No supo cuánto tiempo estuvo ahí tendido. Podía haber sido un año o un día. Lo mismo le hubiera dado si estaba muerto y ese era el fin del mundo. Le llegaron ruidos desde lejos y un agua helada le mordió la piel. El negro y el plateado de los uniformes de los bomberos centellearon entre la niebla opaca de su visión. Luego se reunió gente a su alrededor, que hablaba toda junta.
—Un distinto —dijeron—. Medio muerto. ¿Lo dejamos? ¿Lo dejamos ahí tirado?
Y en alguna parte el señor Jelliby, furioso, gritaba:
—¡Lo que harán es llevarlo a un carruaje! ¡Y de ahí a toda prisa al hospital, y si les toma el resto de su vida, lo salvarán! Él los salvó a ustedes. Nos salvó a todos.

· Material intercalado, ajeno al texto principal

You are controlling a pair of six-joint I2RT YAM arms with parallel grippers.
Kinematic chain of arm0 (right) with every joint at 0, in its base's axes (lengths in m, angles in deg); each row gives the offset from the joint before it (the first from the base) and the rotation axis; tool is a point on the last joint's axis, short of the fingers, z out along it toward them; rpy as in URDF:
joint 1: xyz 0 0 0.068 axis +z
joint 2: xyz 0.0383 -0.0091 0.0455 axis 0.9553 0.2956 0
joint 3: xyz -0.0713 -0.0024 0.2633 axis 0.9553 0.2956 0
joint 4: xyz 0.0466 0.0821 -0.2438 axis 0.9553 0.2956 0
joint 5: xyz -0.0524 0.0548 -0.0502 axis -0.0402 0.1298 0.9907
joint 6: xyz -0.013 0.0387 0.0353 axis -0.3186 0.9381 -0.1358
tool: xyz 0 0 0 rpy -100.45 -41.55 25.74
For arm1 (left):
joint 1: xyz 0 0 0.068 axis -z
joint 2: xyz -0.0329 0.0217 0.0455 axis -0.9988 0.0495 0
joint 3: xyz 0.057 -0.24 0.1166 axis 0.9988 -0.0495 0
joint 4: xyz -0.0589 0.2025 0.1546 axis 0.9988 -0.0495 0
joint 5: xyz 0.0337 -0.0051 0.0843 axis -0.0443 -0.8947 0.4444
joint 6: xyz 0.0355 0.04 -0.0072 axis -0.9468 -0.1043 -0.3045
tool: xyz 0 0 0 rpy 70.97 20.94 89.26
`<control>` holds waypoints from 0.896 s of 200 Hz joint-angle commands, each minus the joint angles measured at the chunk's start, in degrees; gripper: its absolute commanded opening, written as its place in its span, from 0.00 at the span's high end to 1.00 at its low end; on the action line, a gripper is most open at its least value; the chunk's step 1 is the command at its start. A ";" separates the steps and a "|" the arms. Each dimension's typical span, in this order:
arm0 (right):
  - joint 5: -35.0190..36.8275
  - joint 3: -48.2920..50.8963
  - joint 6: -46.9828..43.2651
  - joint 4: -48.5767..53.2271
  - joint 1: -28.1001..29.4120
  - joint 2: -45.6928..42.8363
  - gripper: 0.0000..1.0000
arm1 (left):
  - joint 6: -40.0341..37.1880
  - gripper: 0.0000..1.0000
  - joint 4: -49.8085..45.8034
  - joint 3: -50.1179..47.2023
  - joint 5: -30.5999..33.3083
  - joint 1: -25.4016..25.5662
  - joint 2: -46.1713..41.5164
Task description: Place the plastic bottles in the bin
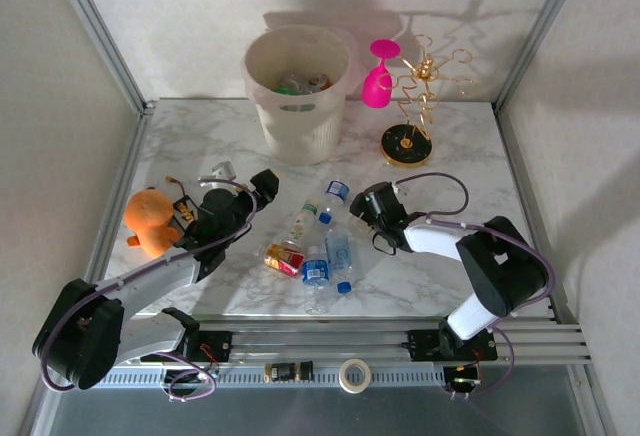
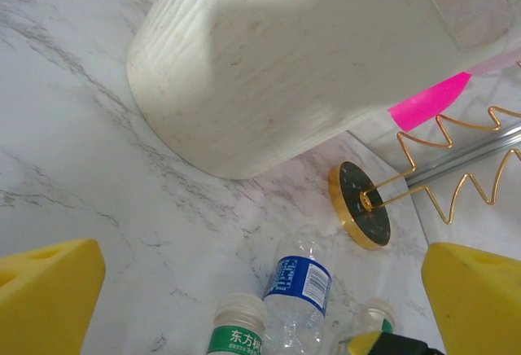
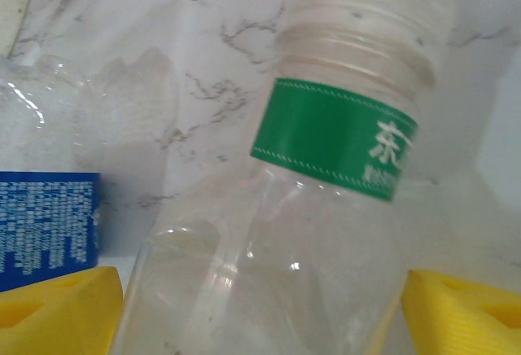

Váyanse, pensó Bartolomeo. Déjenme tranquilo. Quería dormir. La oscuridad aparecía de nuevo, expandiéndose debajo de él y llamándolo. Pero antes de que se lo llevara, él abrió los ojos y miró hacia arriba. Vio el cielo a través del techo destrozado. Amanecía. El sol se alzaba sobre la ciudad, rompiendo la espesa capa de nubes.
—Te encontraré, Queta —susurró, mientras unas manos fuertes lo ponían en una camilla y se lo llevaban—. Estés donde estés, nos iremos a casa.